WHAT THIS TASK INVOLVES ▸ Pull every line of the entries that has the word "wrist".

Segment Start: INFORMATION

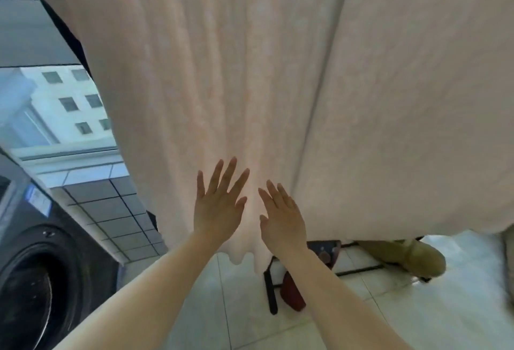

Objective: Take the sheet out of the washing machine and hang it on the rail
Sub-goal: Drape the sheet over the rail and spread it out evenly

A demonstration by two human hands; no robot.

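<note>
Hanging straight ahead, the sheet (pixel 278 77) drapes from above (the rail is out of view), its folds running vertically; both hands, left hand (pixel 215 210) and right hand (pixel 282 219), fingers spread flat, seem to touch it near its lower edge, about equally close.

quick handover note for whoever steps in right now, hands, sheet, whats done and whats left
Left hand: open, fingers spread flat against the hanging sheet.
Right hand: open, at the sheet beside it.
Sheet: out of the washing machine, hanging down in folds; the rail is out of view above.
Done: sheet out and hung.
Left: probably only smoothing the bunched folds.
</note>
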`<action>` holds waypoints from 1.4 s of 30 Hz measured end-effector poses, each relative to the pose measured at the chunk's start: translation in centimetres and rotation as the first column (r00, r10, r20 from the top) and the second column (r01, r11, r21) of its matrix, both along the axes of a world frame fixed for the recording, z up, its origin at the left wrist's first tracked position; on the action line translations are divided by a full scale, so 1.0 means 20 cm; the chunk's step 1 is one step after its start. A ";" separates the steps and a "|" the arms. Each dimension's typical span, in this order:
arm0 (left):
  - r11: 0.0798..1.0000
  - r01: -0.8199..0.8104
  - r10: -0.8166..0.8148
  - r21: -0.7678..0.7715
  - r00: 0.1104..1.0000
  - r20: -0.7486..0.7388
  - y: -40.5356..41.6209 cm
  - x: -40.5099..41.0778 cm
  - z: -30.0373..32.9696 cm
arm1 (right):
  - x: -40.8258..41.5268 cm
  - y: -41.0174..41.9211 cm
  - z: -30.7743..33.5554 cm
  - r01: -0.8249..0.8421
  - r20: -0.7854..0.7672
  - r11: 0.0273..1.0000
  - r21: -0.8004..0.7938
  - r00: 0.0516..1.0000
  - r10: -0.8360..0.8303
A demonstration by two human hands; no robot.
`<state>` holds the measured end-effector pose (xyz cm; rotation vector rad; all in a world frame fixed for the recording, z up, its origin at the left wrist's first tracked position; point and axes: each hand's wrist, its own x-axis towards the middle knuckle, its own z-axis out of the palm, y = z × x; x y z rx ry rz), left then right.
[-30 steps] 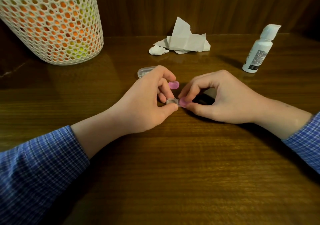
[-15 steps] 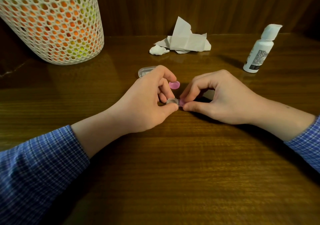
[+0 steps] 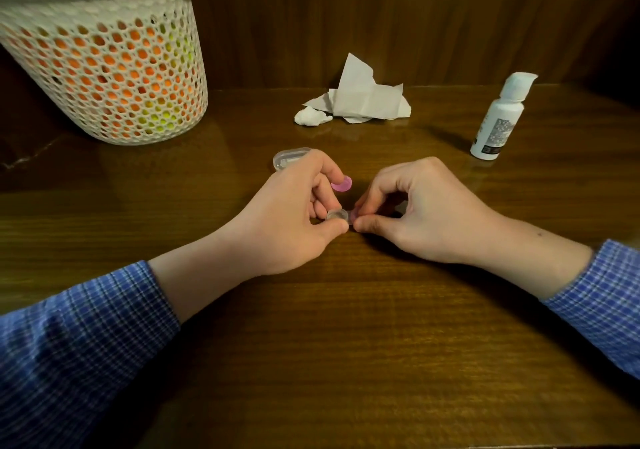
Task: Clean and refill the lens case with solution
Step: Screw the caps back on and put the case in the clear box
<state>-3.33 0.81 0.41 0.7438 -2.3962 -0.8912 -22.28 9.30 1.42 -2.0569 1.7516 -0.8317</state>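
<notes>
The lens case [image 3: 337, 215] sits low over the counter [image 3: 346, 344], pinched in the left hand [image 3: 294, 220] between thumb and fingers. The right hand [image 3: 426, 213] pinches a pink cap [image 3: 352, 216] against the case's right end. A second pink cap [image 3: 341, 184] lies just beyond the left grip. The case looks light, rigid and slick, so it is best held by its rim. Well beyond the right grip stands the solution bottle [image 3: 498, 119]; crumpled tissue [image 3: 356, 102] and a mesh basket [image 3: 104, 67] lie farther off. The dark wood is glossy.
</notes>
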 end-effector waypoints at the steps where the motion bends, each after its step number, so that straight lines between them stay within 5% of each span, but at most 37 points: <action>1: 1.000 -0.003 0.003 0.002 1.000 0.002 0.00 0.00 0.00 | 0.00 0.00 0.00 0.010 -0.005 1.000 0.002 1.000 -0.010; 23: 0.997 0.069 -0.073 0.039 0.988 0.137 -0.05 0.04 0.01 | -0.09 -0.01 -0.01 -0.059 -0.038 0.998 -0.014 0.998 0.058; 28: 0.999 0.049 -0.051 0.022 0.994 0.100 -0.06 0.04 0.00 | -0.11 -0.01 -0.02 0.055 -0.073 0.998 -0.042 0.996 -0.058; 42: 1.000 -0.023 0.023 -0.021 0.999 0.034 -0.04 0.03 -0.01 | -0.08 0.01 -0.04 -0.094 0.051 0.995 0.038 0.994 0.092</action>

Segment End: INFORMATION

RESULT OF THE EXERCISE ▸
`<action>` holds waypoints from 1.4 s of 30 Hz measured end-effector poses, each relative to the pose measured at the chunk's start: translation in centimetres and rotation as the first column (r00, r10, r20 from the top) and the second column (r01, r11, r21) of its matrix, both along the axes of a world frame fixed for the recording, z up, its origin at the left wrist's first tracked position; on the action line translations are divided by a full scale, so 1.0 means 20 cm; the chunk's step 1 is one step after its start. A ";" separates the steps and a "|" the arms. Each dimension's typical span, in this order:
`<state>` holds the measured end-effector pose (xyz cm; rotation vector rad; all in a world frame fixed for the recording, z up, its origin at the left wrist's first tracked position; point and axes: each hand's wrist, its own x-axis towards the middle knuckle, its own z-axis out of the palm, y = z × x; x y z rx ry rz), left then right.

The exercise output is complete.